Problem description. Select every line containing the word "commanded" from the material, and copy those lines.

'''

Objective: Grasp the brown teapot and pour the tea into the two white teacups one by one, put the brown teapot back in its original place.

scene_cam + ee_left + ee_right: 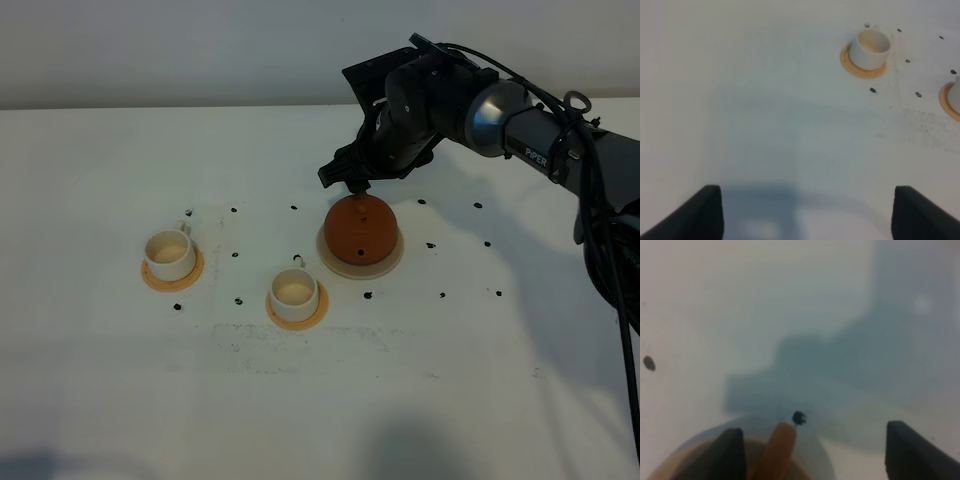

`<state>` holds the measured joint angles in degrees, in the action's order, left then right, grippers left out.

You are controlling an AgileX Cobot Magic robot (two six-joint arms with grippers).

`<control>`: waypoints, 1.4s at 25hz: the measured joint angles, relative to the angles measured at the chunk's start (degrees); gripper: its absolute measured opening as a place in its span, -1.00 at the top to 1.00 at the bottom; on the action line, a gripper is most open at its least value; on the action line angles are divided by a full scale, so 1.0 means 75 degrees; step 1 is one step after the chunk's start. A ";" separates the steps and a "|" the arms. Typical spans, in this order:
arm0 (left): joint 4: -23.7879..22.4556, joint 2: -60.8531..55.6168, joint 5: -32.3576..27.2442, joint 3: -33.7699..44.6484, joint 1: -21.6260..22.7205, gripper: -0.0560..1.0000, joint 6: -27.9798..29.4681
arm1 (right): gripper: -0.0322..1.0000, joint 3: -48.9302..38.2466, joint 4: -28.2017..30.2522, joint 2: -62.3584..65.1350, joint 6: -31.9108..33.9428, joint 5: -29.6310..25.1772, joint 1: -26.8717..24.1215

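My left fingers (707,215) are spread wide above the table (420,400), with nothing between them. Next comes 1 white teacup (168,252), upright on an orange-tan coaster (172,277). A second teacup (294,291) stands on its own coaster (296,313), nearer the middle. Right of both, the brown teapot (360,230) sits upright on its cream saucer (386,262). My right fingers (345,178) hang just over the pot's far side. In the right wrist view they stand wide apart, the pot's handle (777,450) between them, close to 1 finger but not clamped.
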<state>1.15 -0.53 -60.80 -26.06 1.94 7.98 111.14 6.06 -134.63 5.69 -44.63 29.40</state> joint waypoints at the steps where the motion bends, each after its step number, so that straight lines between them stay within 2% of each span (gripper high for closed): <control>1: 0.0000 0.0000 0.0000 0.0000 0.0000 -0.39 0.0000 | -0.19 0.0000 0.0053 0.0000 0.0000 0.0007 0.0000; 8: 0.0000 0.0000 0.0000 0.0000 0.0000 -0.39 0.0000 | -0.19 0.0000 0.0376 0.0000 0.0000 0.0007 0.0000; 30: 0.0000 0.0000 0.0000 0.0000 0.0000 -0.39 0.0000 | -0.20 0.0074 0.0433 0.0000 0.0074 -0.0462 -0.0007; 35: 0.0000 0.0000 0.0000 0.0000 0.0000 -0.39 0.0000 | -0.20 0.0074 0.0712 0.0000 0.0083 -0.0489 -0.0014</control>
<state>1.15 -0.53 -60.80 -26.06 1.94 7.98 111.70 11.40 -134.63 6.32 -48.30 29.29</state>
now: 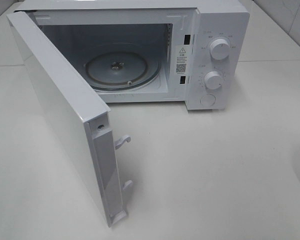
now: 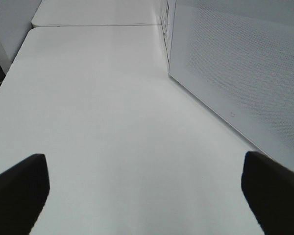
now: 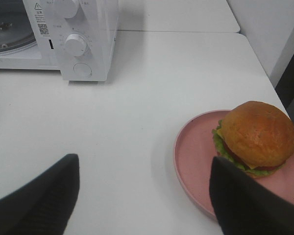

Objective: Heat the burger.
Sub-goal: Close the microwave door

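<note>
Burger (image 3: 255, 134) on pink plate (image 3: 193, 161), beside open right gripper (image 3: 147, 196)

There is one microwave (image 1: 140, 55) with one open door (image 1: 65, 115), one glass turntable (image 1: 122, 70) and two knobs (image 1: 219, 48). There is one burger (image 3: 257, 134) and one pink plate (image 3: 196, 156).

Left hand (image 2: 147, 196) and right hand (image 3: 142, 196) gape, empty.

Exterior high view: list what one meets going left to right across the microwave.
Open door → door latch hooks → glass turntable → warning label → two control knobs, stacked one above the other.
</note>
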Motion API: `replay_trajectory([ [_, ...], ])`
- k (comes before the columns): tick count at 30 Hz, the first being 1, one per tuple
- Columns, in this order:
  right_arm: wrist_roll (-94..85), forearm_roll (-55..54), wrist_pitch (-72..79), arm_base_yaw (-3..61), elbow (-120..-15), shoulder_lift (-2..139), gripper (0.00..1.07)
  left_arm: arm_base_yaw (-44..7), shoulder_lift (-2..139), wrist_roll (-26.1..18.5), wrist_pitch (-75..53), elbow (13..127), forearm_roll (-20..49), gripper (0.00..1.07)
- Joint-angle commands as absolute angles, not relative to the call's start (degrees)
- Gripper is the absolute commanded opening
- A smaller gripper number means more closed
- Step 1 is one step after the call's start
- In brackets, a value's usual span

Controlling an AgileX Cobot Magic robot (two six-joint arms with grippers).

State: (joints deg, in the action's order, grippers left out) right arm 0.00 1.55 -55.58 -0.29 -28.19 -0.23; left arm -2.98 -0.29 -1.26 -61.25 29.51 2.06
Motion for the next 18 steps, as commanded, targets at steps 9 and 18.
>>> replay_trajectory([
  [9, 0.0, 1.3, -55.2, -0.6, -28.1, -1.9, 0.73, -2.8, -0.6, -1.3, -61.4, 29.6, 2.1, 1.01],
  [18, 0.0, 1.3, -55.2, -0.6, -28.1, -1.9, 0.73, -2.8, -0.6, -1.3, -61.4, 29.6, 2.1, 1.01],
])
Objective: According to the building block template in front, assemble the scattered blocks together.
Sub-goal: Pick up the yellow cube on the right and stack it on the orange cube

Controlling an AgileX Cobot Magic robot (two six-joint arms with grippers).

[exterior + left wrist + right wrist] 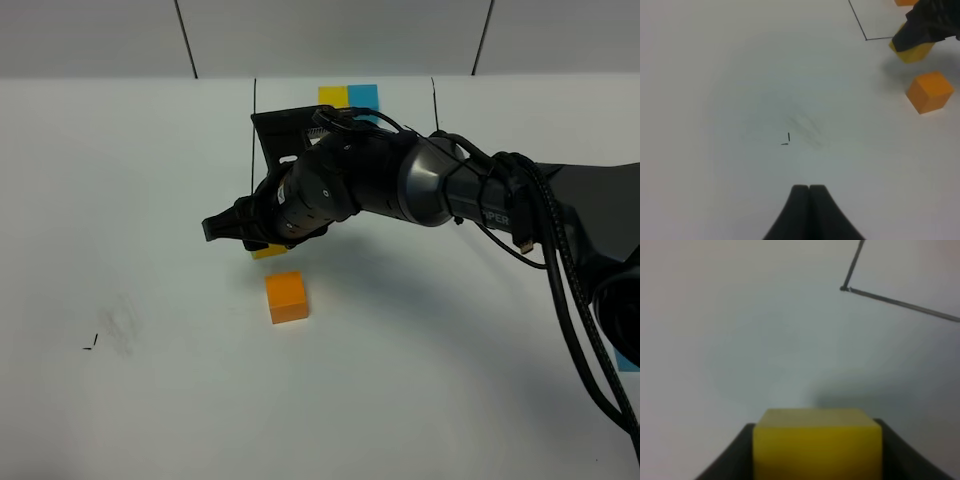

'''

Your solution.
- Gripper is the absolute commanded opening
Motion for the next 18 steps, as commanded, targets at steps 9 and 18.

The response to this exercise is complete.